Burning Love

Colin Burrow

  • Dante: The Divine Comedy translated by Clive James
    Picador, 526 pp, £25.00, July 2013, ISBN 978 1 4472 4219 2

Everyone agrees that The Divine Comedy is wonderful. Just a shaft of song from the spirits in paradise, a phrase or two of Marco of Lombardy in purgatory explaining the birth of the soul, or even one of the squirts of desperate rage from one of the souls in hell, makes everything else seem small and distant. It’s extremely hard, though, to describe the exact mixture of qualities that makes it wonderful. In the first half of the 20th century the Commedia was often regarded as a classic with a philosophical core – Thomistic, Aristotelian, Virgilian – that enabled it to speak for the entire civilisation of Europe. The critics who saw the poem in this solemn light, particularly T.S. Eliot and E.R. Curtius, had obvious reasons for wanting to believe in a southern European classic which was supranational and religious. To these conservatively inclined modernists Dante’s theological and political vision was the ultimate antidote to Führer-worship and doodlebugs, providing a direct link between Christianity and the civilisation of ancient Rome.

The intellectual substructure of Dante’s poem is indeed part of what makes it wonderful. It matters that he is attempting to take the imperialism of Virgil’s Aeneid and give it an Aristotelian and Catholic intellectual foundation (otherworldly Catholic rather than papal bulls and bells). It matters too that he has a systematic understanding of the cardinal and theological virtues, and their corresponding vices, around which he can shape his imagined progress through hell and purgatory to heaven. These larger structures give perspective to individual episodes within the Commedia, and bring to the poem its peculiar kind of irony. Because he is writing within a larger structure of judgment and salvation Dante can present mortal passions fully and often indulgently while at the same time intimating that they are just shadows of the vast creative love that moves the sun and the other stars. In hell he sees his poetic master Brunetto Latini, who is below him in one of the circles of the pit along with a band of sodomites who are endlessly fleeing to avoid flakes of fire. Because Dante is above the ditch he has to look down on his master, so he bends over to listen to him ‘like one who walks with reverence’. That physical gesture gives expression to Dante’s genuine reverence for Brunetto, but it is the fact of his master’s damnation and the ruthless geography of hell that generate his need to bend. The poem as a whole lets you simultaneously inhabit human affections and put them in their place.

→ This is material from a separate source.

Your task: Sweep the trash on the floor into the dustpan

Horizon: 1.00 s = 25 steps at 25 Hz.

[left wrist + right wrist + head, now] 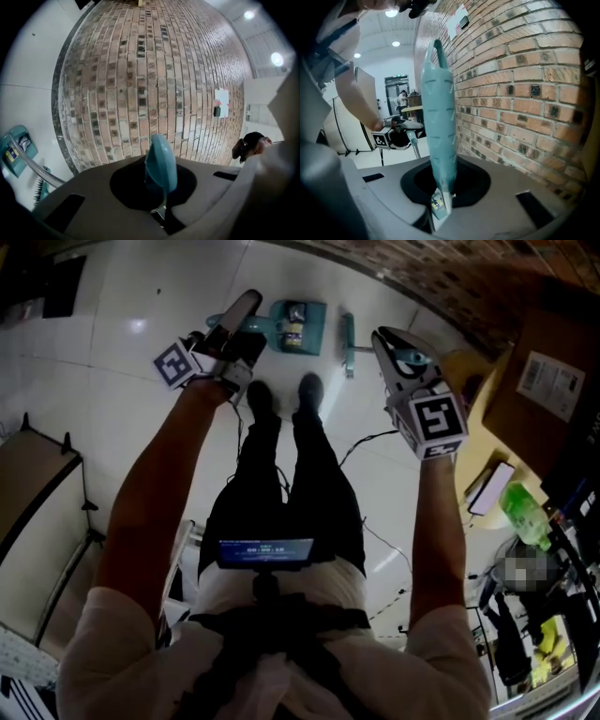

Dante’s philosophy and theology give an underlying pattern to his universe, a structuring dance beneath the music of the lines, but the really great moments in Dante are surprises: when a voice bursts out of a tree, or when a pope, head-first in a hole with his feet on fire, yells out, ‘Already here,/Boniface?’ when he thinks that Dante and Virgil are the next corrupt pontiff to arrive in hell. Dante was not just a serene philosopher. He was also an angry partisan. He wrote the Commedia while exiled from Florence and when he had both personal and intellectual scores to settle. He had come to believe that government by a Holy Roman Emperor was the only solution to Italy’s troubles, and those troubles included a worldly and avaricious church. His disappointment at the failure of Florence makes his poem a snarl of rage as well as a hymn of heavenly love. Those who betray, and particularly those who betray imperial ideals, are given viciously biting punishments. He gives Satan three mouths so that in the deepest centre of hell he can chew for eternity on Brutus and Cassius, the betrayers of Julius Caesar, as well as on Judas Iscariot, the betrayer of Christ. The miracle of the poem is the way that Dante’s eccentric and violently held opinions seem themselves to be subjected to the large-scale irony of his cosmic vision. They – like the passion Dante the wayfarer feels for Francesca da Rimini, condemned to hell for having her head turned by reading mildly smutty romances, or the wonder that Ulysses’ description of his curiosity and voyages elicits in his listeners – are fully registered but also positioned within a larger picture of the world. The Commedia is epic rewritten in the key of autobiography and satire, and the widening of the poem at its end is partly the product of Dante trying to transcend his own imprisoning obsessions.